Use -h option to display all available options.

Examples

Homework 1

  • Fuzzing

    # Try infinitely many simple test cases until find a buggy one.
    # If this goes infinitely, then try without `--easy` option. It will generate more complicated code.
    python3 tests/fuzz.py -p --easy
    
    # Try infinitely many test cases until find a buggy one.
    python3 tests/fuzz.py -p
    
    # Try 300 test cases until find a buggy one.
    python3 tests/fuzz.py -p -n 300
  • Reducing

    # Reduce `test_polished.c` to `test_reduced.c`.
    python3 tests/fuzz.py -p -r

Homework 2

  • Fuzzing

    # Try infinitely many simple test cases until find a buggy one.
    # If this goes infinitely, then try without `--easy` option. It will generate more complicated code.
    python3 tests/fuzz.py -i --easy
    
    # Try infinitely many test cases until find a buggy one.
    python3 tests/fuzz.py -i
    
    # Try 300 test cases until find a buggy one.
    python3 tests/fuzz.py -i -n 300
  • Reducing

    # Reduce `test_polished.c` to `test_reduced.c`.
    python3 tests/fuzz.py -i -r

How to use fuzzer on your local machine for HW2

This section is copied from #318.

This is a more detailed explain how to use fuzzer and creduce on your local machine for HW2.

Bugs

As mentioned in #314, the main problems of fuzzer and creduce are the following points.

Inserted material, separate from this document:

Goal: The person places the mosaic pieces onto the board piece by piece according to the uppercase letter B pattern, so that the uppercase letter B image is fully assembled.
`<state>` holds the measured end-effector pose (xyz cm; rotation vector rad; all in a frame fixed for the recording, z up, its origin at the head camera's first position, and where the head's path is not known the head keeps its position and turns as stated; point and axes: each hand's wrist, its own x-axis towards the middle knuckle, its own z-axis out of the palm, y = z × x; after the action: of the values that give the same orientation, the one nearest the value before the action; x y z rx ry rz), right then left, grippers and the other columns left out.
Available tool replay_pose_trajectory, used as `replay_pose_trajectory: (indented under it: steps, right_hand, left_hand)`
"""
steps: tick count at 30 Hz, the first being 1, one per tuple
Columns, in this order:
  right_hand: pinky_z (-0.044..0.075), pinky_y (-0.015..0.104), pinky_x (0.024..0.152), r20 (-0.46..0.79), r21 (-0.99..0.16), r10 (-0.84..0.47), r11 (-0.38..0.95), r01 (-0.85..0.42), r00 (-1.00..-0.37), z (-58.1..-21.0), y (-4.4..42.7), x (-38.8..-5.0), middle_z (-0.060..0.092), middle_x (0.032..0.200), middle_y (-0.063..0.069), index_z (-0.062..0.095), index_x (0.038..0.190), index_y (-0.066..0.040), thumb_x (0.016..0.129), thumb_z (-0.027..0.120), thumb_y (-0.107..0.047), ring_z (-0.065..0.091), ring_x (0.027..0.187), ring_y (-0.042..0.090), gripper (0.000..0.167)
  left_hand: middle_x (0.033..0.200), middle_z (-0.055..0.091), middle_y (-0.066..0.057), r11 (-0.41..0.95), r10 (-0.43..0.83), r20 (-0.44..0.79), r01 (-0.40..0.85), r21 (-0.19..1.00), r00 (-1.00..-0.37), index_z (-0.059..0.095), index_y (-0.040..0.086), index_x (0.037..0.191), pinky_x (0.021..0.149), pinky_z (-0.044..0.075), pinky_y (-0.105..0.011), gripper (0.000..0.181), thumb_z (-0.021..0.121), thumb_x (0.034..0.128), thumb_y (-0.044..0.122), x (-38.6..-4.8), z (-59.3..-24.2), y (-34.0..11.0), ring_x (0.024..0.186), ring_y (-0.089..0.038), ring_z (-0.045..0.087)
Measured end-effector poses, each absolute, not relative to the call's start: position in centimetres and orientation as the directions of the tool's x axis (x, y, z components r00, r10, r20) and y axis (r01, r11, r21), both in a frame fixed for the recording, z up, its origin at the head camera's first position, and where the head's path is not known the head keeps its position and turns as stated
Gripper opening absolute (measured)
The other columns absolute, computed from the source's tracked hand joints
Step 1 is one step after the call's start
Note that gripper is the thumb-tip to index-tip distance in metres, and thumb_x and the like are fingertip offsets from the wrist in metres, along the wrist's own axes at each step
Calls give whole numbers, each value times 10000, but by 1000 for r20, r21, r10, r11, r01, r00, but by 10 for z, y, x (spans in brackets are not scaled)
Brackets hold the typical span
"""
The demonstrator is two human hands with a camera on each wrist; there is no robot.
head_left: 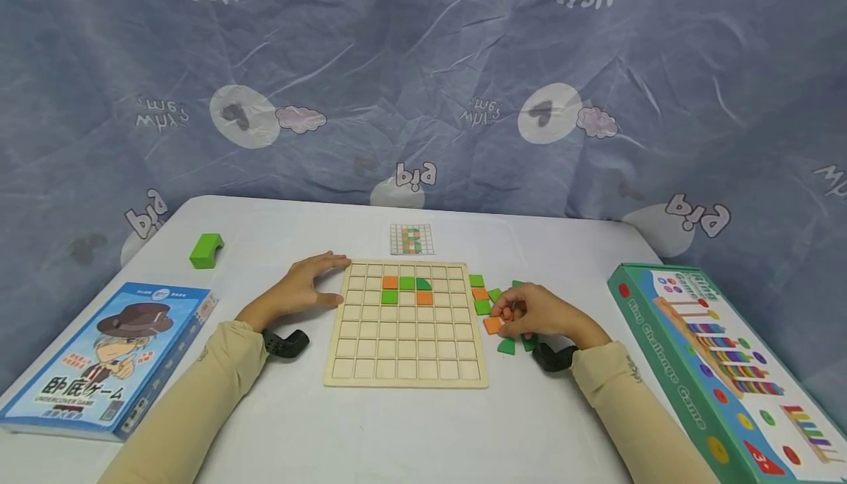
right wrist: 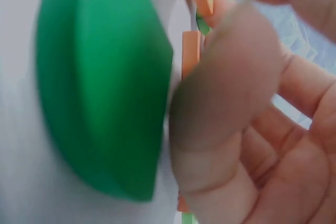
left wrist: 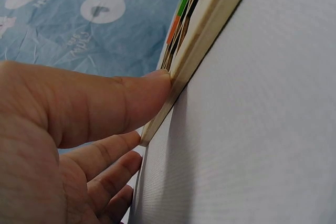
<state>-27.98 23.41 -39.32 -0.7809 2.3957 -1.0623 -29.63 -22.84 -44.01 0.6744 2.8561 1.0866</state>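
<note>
A wooden grid board (head_left: 406, 351) lies flat, with orange and green tiles in its upper cells, among them an orange square (head_left: 424, 298) and a green quarter-circle (head_left: 423, 284). My left hand (head_left: 301, 289) rests against the board's left edge. Its thumb (left wrist: 131, 98) touches the side, and the fingers reach to the far corner. Right of the board, my right hand (head_left: 539, 311) is bent over loose tiles. Its thumb and index finger are at an orange square tile (head_left: 492, 325); whether they pinch it is unclear. A green curved tile (right wrist: 115, 87) looms close in the right wrist view.
Behind the board lies a small pattern card (head_left: 412, 240). A green arch block (head_left: 206, 251) and a blue game box (head_left: 109, 359) sit on the left. On the right is a green Ring Challenge Game box (head_left: 721, 366). Loose green tiles (head_left: 506, 346) lie around the right hand.
</note>
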Motion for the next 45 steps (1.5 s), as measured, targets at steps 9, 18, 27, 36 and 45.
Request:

  • The current version is not working.

    If you run python3 tests/fuzz.py -i, you might get an error.

  • creduce gives out program with undefined behavior or misleading output.

How to make it work

Here are some workaround if any of the above problems occurred.

  1. Make sure you have the correct development environment.

    • OS: Ubuntu 20.04
    • Clang: 10.0.0
    • Python: 3.8.10
  2. If the current version of fuzzer and creduce doesn't work, try to modify tests/reduce-criteria-template.sh.

    Change this line:

    cargo run --manifest-path $PROJECT_DIR/Cargo.toml --features=build-bin --release --bin fuzz -- $FUZZ_ARG test_reduced.c 2>&1 | grep -q 'assertion failed'

    into this:

    cargo run --manifest-path $PROJECT_DIR/Cargo.toml --release --bin fuzz -- $FUZZ_ARG test_reduced.c
    if [ "$?" = 101 ]
    then
      exit 0
    else
      exit 1
    fi
  3. If it still gives you the error after the above two steps, then it might be some of the implementations are not correct. Please refer to #314, make sure the implementation of dealing with different kinds of types are correct.

  4. If your fuzzer starts working properly, you will start passing some random generated C program. If you get an undefined behavior output after creduce, just skip this and rerun your fuzzer. However, if the creduce gives you the below program

    # 1 "" 3
    void main() {}

    Then it might be the inappropriate implementation of different types. For example, make sure you handle Int with different width properly. Again refer to #314.

  5. Don't be afraid of the giant output of fuzzer, sometimes directly debugging on the raw output of fuzzer might not be as bad as you think.

  6. Live monitoring the result of creduce might help you to figure out the issue too. Please refer to #314 and #218.

Summary

  • Don't try to depend on the fuzzer at the beginning.

    It takes a lot of time to reduce a buggy program and you don't know if creduce will give you the desired output. So use the fuzzer as a criteria to judge your implementation is correct or not instead of depending on it for TDD at the beginning. Once your implementation reach a certain point that can pass decent amount of test cases, use fuzzer as a tool for TDD.

  • Undefined behavior output can be ignored, rerun your fuzzer.